Questions you may be concerned about
Protein-losing gastroenteropathy, how to treat
Protein-losing gastroenteropathy is a group of diseases characterized by the loss of proteins from the gastrointestinal tract, which is commonly caused by gastric ulcer, giant hypertrophic gastritis, acute enteritis and other diseases. It can be handled by general treatment, drug treatment and other methods.
1. Treatment of the cause
(1) Gastric ulcer: the patient’s gastric mucosa is defective under the attack of high gastric acid and pepsin, resulting in protein exudation. Bismuth potassium citrate and omeprazole can be used.

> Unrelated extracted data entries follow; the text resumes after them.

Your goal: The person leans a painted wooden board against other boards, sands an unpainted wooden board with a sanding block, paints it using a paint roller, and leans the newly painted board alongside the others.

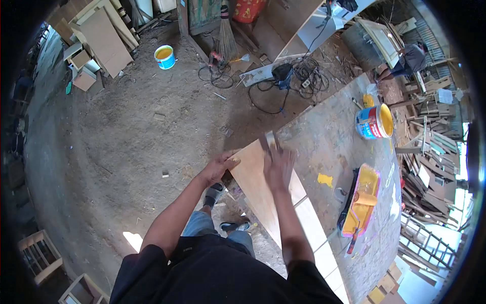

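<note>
Your left hand (223, 166) is closed on the upper left corner of the wooden board (250, 169), just off the middle of your view toward 8 o'clock. Your right hand (279, 164), toward 4 o'clock from the middle, is closed around a flat tool (269, 142) at the board's upper end; both are blurred, so you cannot tell the tool's exact kind or just how your fingers sit on it.

The wooden board runs from the middle down toward 5 o'clock, along the near left edge of the surface (324, 137). Along its right side lies a pale strip (311, 223) crossed by dark lines.

At 4 o'clock on the surface, well apart from your right hand, is a paint tray (375, 177) with yellow inside. A roller (365, 198) lies in it, its handle pointing to about 6 o'clock and past the rim. Between board and tray is a yellow patch (325, 180). An open paint bucket (368, 123) stands at 2 to 3 o'clock, yellow inside.

On the ground, a smaller bucket (165, 62) is at 11, a broom (228, 40) at 12 and tangled cables (310, 76) at 1. Another person (412, 58) is farther off at 2 o'clock, and flat panels (104, 43) lean together at 10
</note>
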The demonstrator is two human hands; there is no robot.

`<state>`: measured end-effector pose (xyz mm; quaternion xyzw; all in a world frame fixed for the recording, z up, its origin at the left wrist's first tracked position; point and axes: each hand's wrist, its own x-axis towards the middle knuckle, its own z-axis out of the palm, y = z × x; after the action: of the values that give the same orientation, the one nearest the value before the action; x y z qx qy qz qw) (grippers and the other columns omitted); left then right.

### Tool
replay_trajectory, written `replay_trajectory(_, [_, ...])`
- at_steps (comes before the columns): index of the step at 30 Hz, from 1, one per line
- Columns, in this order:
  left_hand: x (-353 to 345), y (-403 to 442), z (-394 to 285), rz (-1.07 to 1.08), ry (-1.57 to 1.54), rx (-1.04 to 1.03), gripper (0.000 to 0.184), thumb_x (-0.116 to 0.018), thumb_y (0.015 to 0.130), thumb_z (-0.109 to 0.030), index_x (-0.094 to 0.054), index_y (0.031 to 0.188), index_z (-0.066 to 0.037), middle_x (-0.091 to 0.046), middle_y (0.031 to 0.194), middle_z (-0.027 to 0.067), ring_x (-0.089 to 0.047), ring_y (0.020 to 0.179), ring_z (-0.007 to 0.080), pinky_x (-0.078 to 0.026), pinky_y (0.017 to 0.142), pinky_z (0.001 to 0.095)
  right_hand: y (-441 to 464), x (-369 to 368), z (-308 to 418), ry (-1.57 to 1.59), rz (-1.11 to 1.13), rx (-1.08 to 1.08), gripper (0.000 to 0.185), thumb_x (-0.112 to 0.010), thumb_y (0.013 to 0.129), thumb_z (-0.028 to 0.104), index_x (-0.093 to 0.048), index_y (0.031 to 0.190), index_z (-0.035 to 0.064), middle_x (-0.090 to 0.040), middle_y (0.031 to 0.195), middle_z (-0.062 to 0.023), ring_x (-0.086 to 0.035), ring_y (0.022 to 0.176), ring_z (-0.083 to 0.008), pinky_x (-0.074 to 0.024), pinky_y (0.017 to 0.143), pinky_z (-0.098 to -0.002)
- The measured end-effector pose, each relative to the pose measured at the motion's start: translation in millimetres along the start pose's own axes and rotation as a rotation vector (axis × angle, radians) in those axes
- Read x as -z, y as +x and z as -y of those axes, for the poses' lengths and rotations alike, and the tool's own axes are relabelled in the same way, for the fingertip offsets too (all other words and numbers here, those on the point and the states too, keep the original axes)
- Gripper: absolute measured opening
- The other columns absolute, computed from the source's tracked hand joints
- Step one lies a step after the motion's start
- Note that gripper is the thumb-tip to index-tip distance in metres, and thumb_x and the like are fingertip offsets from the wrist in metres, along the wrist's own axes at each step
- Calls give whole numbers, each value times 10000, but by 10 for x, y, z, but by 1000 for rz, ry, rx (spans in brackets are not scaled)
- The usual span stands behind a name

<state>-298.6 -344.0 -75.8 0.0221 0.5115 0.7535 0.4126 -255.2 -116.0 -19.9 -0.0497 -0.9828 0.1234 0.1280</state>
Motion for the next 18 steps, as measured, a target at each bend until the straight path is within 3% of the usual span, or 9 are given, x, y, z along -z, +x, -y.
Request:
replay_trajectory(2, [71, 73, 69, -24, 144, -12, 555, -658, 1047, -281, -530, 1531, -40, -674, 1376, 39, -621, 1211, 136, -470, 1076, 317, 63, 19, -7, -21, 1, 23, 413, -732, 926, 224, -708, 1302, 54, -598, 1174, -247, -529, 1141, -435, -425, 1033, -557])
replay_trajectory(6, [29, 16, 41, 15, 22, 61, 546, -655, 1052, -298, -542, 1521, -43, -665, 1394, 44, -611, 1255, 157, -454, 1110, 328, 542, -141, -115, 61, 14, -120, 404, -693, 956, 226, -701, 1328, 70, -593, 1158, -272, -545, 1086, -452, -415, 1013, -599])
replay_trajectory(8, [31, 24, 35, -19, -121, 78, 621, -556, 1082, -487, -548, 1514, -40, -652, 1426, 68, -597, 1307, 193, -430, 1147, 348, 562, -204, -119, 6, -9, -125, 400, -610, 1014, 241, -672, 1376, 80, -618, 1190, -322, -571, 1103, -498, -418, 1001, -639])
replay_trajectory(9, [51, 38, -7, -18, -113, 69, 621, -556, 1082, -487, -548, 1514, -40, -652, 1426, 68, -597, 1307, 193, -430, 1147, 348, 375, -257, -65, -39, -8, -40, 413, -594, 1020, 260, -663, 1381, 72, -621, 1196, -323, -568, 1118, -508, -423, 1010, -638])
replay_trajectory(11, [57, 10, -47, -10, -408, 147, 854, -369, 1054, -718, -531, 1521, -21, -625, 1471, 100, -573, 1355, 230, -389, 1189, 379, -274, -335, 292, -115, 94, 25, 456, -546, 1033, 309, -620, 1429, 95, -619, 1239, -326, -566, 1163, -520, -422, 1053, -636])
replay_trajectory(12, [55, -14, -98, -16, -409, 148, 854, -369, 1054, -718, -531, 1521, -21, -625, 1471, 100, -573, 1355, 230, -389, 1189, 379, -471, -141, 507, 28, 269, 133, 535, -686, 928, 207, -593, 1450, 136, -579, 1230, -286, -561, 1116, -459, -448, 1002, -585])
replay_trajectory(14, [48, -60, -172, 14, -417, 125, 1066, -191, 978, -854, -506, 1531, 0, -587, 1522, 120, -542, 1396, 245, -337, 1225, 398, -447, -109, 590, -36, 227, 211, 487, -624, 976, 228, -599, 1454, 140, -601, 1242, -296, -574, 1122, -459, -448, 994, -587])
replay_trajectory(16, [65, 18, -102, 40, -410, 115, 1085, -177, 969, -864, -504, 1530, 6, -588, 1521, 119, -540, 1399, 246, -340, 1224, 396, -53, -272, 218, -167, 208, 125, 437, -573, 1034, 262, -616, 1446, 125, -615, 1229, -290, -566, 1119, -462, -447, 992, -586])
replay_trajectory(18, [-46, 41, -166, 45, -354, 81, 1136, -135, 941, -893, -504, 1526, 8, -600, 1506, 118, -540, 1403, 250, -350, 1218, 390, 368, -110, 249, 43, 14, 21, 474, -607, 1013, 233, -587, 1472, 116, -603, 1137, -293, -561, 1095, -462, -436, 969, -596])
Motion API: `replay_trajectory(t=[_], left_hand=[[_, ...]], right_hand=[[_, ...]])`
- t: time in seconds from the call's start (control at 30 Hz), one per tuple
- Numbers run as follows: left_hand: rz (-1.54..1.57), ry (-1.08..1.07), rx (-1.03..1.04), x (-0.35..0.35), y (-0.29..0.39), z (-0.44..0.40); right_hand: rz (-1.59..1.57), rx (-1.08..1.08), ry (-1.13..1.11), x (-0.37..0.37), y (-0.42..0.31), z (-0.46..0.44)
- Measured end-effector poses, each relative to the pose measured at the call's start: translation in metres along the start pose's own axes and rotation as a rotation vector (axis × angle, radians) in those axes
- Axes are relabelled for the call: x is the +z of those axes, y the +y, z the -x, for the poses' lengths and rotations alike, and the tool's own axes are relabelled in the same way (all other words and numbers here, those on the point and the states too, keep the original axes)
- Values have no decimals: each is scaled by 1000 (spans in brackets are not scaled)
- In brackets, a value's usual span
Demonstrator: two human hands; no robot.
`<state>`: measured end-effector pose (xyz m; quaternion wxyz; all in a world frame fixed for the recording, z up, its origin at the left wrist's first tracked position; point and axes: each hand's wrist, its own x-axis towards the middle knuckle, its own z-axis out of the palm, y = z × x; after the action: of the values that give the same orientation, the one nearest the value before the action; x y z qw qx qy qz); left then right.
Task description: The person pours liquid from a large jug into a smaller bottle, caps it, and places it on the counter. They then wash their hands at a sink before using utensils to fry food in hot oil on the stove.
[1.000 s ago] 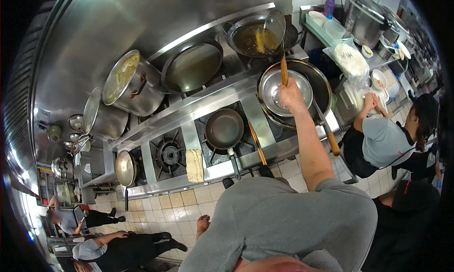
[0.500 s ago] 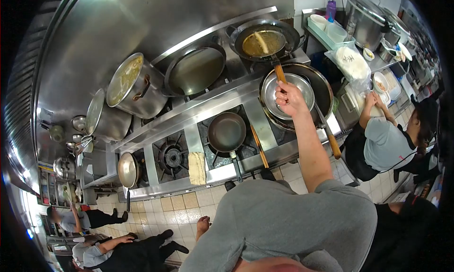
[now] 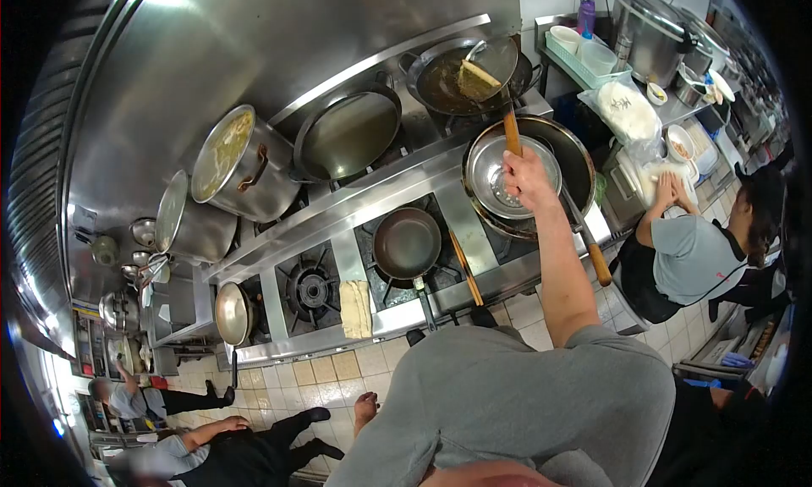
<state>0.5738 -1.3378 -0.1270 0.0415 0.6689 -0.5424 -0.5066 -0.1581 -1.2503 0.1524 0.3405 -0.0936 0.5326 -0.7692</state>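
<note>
The right hand [image 3: 528, 179] gripped the wooden handle [image 3: 512, 135]; the left hand [image 3: 365, 407] hung loosely curled, its contents unclear. The strainer [image 3: 502, 60] tilted over the wok [image 3: 421, 74] near the stove's [image 3: 342, 242] back right corner, seemingly working the food [image 3: 480, 74]; lifting would demand a steady wrist.

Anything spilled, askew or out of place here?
No spill or damage stands out. Slightly odd: chopsticks lie loose on the stove, right of the frying pan, their ends at the front edge, where they could get knocked.
</note>
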Motion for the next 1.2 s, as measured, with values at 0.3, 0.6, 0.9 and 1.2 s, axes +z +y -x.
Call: replay_trajectory(t=[0.3,0.6,0.9,1.2], left_hand=[[47,-47,-65,3,-9,-3],[100,-69,-245,4,3,5],[84,-55,-209,9,19,23],[87,-25,-238,4,7,6]], right_hand=[[365,-48,113,-16,9,-9],[465,-123,181,-22,11,-12],[558,-234,183,-32,22,-19],[734,-285,213,-26,11,-10]])
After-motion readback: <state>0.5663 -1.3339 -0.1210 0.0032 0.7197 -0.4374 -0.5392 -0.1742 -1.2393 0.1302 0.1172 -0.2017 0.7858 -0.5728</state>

(2) Giant hypertrophic gastritis: gastritis caused by extensive thickening of the patient’s gastric wall, leading to mucosal damage and protein leakage. Caused by Helicobacter pylori infection usually quadruple drug therapy, as described above. Patients caused by cytomegalovirus infection may be treated with ganciclovir.
(3) Acute enteritis: patients leak extracellular and inflammatory fluid from inflamed areas of the gut, leading to protein-losing gastroenteropathy. Patients may use montelukast to protect the intestinal mucosa. If acute enteritis is caused by bacterial infection, antibiotics such as ofloxacin and cefoperazone can also be used for treatment.
2. Symptomatic treatment
(1) Dietary adjustment: due to the loss of a large amount of protein in the body, a high protein, high calorie diet should be given, such as lean meat, eggs, milk and so on.
(2) Drug therapy: if the patient has hypoproteinemia, it can be temporarily corrected by transfusion of human albumin.
Protein-losing gastrointestinal disease is caused by a variety of factors, and it is recommended that patients actively search for the cause of the disease under the guidance of the doctor and carry out treatment. Medications should be used in accordance with medical advice.